The Inspector has also been asked to indicate if any other points raised during the further public consultation that was held during the period Monday 2nd July – Monday 24th September 2007 have caused him to change any of his recommendations.
A Pre-Inquiry Meeting will take place at 2pm on Tuesday 11 December 2007 in The Great Hall, The Hove Centre, Hove Town Hall, Norton Road, Hove, East Sussex, BN3 4AH.
The Inquiry will re-open at 10am on Tuesday 12 February 2008 at The Chatsworth Hotel, Steyne, Worthing, West Sussex, BN11 3DU. Details of the inquiry can be found on the Planning Inspectorate website.
Officials will write to everybody who made an objection or representation in that recent further consultation to ascertain if they want to appear at the Inquiry. Copies of the consultation responses will shortly be placed on deposit at Local Authority offices in the South Downs area.
The consultation period ran from Monday 2 July to Monday 13 August 2007 (inclusive) although the Secretary of State agreed to consider all objections and representations which were received by Monday 24th September 2007.
Documents released for public inspection
The following documents were available for public inspection at local authority offices in the South Downs area throughout the consultation period:
- Natural England’s “Statement of impacts of the Meyrick case and the relevant provisions contained in the NERC Act 2006 on the South Downs National Park designation process” [76 KB]
- maps showing the possible alternative boundary line from north of Petersfield running east across to Pulborough, as produced by Natural England
- Defra’s letter inviting Natural England to produce a proposal for a possible alternative boundary from north of Petersfield running east across to Pulborough [25 KB]

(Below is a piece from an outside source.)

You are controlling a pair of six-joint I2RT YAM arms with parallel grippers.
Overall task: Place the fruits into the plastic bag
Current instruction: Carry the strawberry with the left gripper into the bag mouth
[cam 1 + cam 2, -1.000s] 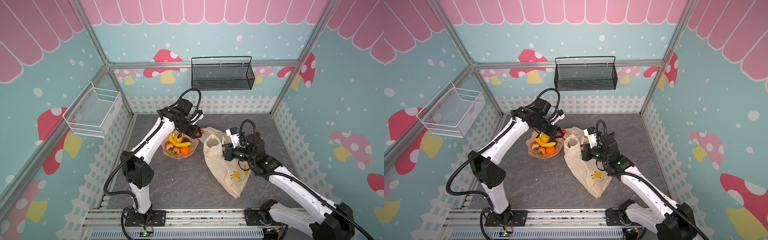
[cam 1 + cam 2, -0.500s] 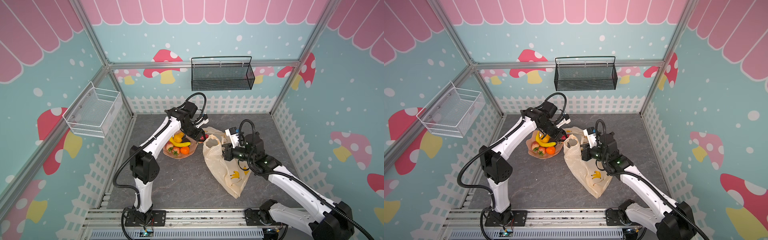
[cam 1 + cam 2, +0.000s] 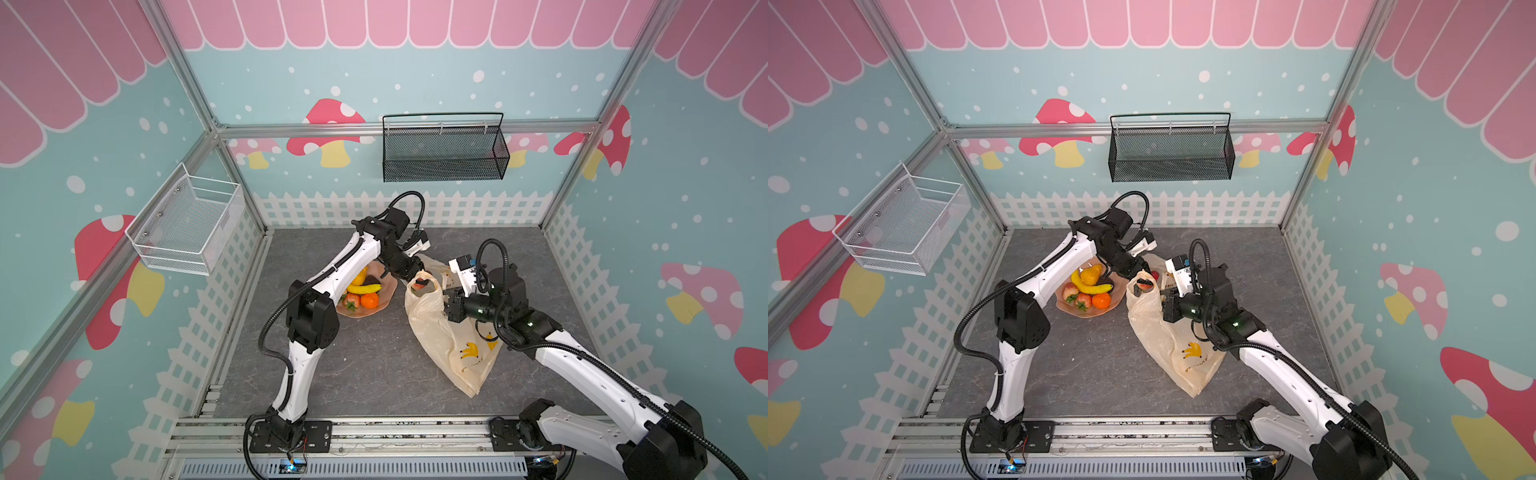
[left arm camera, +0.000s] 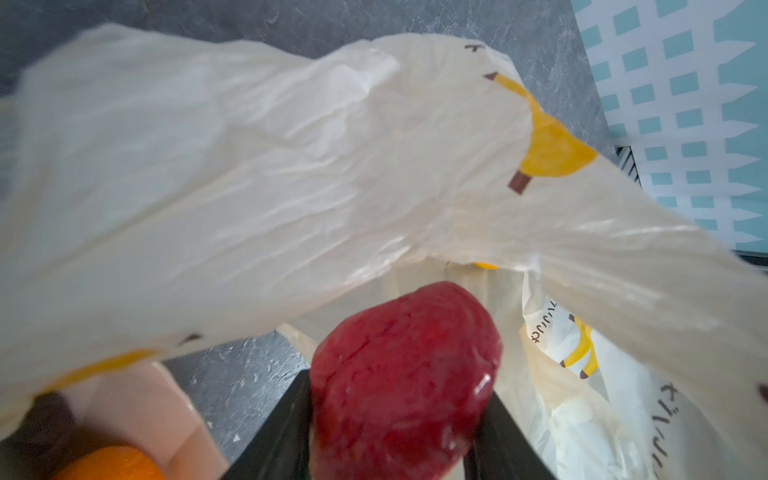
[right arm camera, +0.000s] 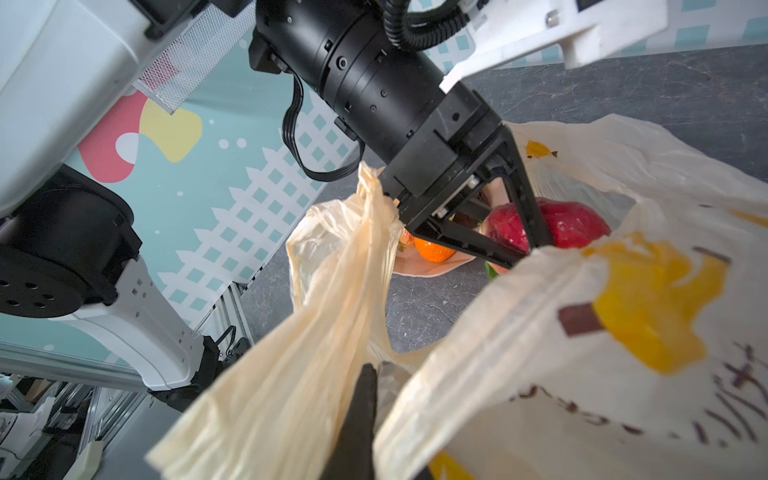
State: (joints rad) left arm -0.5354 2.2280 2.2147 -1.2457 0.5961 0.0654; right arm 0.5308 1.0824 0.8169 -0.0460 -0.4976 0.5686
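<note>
My left gripper (image 3: 419, 281) is shut on a red strawberry (image 4: 405, 374), holding it right at the open mouth of the plastic bag (image 3: 453, 345). In the right wrist view the strawberry (image 5: 573, 224) sits between the black fingers, just above the bag's rim (image 5: 582, 332). My right gripper (image 3: 448, 309) is shut on the bag's upper edge and holds it up; one dark finger (image 5: 359, 415) shows between folds of plastic. A banana (image 3: 365, 287), an orange (image 3: 369, 301), another strawberry (image 3: 352, 300) and a yellowish piece (image 3: 360, 275) lie in the pink dish (image 3: 386, 295).
The pink dish (image 3: 1067, 307) sits just left of the bag (image 3: 1173, 345), under my left forearm. A black wire basket (image 3: 442, 151) hangs on the back wall and a white mesh basket (image 3: 187, 226) on the left wall. White fence panels ring the grey floor.
My left gripper has carried the strawberry rightwards from above the dish to the bag's mouth. The right arm and the bag have stayed put.
</note>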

- the South Downs Inquiry report dated 31 March 2006, comprising:
- Addendum to Inspectors Report [7MB, very large file size]
- a schedule of the additional areas recommended for inclusion [33 KB], with maps
Volume 2 [1.75 MB, large file size]
The local authority offices where the documents are available are listed in the notice placed in the national and local press – link below.
- notice placed in the national and local press [33 KB]
- list of newspapers and dates the notice appeared [19 KB]
Other documents of relevance, already in the public domain, that were available for reference at the deposit venues are:
In response to a number of public queries received during the consultation, the following documents were made available electronically:
- Consultant's report on the possible alternative boundary from north of Petersfield running east across to Pulborough [184 KB]
- Natural England's brief to consultants, commissioning possible alternative boundary from north of Petersfield running east across to Pulborough [83 KB]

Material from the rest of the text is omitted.